## TASK TO COMPLETE
Below are the records; give the number of lines in them that include the word "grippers", and nothing more.

──────

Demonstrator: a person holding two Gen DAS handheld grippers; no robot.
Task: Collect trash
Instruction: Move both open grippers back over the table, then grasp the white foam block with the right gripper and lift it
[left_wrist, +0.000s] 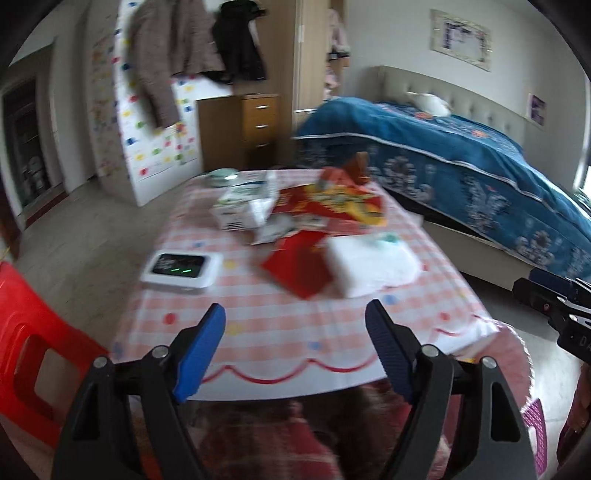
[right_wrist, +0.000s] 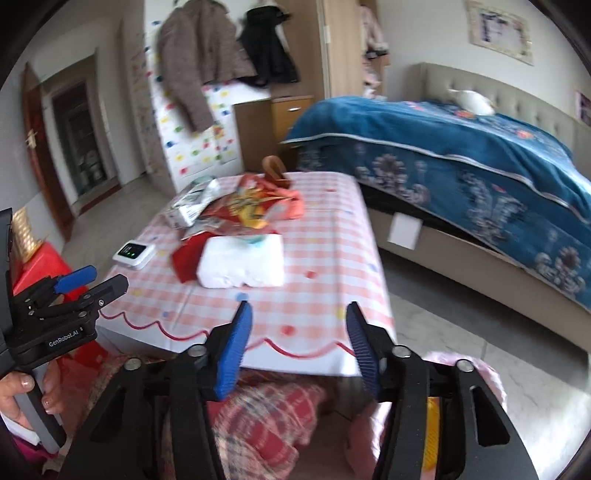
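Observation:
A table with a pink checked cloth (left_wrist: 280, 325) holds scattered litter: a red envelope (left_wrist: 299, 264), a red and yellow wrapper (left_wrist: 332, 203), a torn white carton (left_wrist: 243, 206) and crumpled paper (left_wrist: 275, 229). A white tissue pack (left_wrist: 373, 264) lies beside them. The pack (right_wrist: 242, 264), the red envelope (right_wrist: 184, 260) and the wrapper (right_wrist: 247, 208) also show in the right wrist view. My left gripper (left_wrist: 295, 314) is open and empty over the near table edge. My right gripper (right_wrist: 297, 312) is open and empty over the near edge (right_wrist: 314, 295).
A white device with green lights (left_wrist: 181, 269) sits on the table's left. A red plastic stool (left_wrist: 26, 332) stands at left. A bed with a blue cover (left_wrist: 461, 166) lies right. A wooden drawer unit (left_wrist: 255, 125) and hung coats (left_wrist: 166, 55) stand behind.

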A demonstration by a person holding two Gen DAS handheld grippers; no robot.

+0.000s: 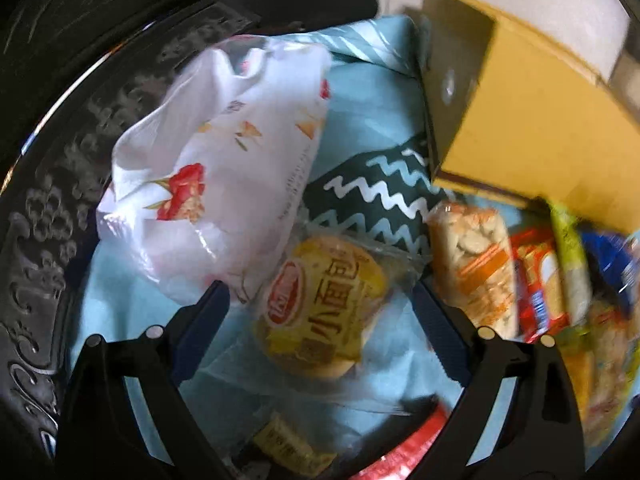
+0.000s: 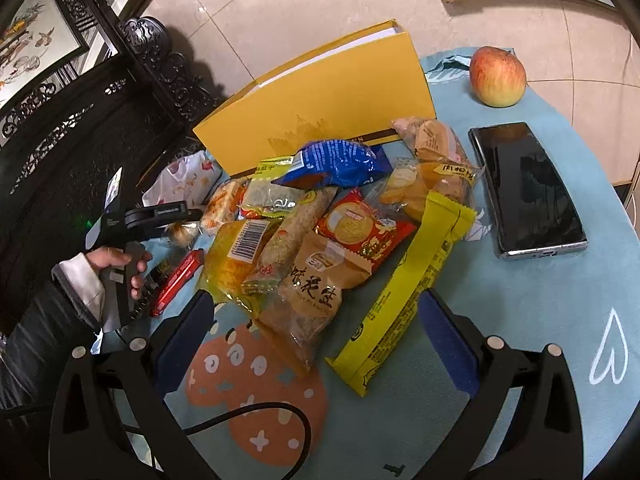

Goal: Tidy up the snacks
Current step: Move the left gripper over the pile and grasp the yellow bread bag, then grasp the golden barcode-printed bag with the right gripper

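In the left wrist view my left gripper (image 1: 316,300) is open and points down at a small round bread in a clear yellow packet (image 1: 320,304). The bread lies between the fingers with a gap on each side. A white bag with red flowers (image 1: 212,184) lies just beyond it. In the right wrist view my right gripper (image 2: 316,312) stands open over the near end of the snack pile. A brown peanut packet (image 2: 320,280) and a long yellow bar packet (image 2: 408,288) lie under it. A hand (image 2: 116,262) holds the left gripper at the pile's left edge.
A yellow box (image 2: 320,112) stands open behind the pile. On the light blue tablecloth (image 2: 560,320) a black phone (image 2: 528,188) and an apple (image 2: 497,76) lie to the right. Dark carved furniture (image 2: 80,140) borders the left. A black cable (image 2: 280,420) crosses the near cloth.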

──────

## RESULT
3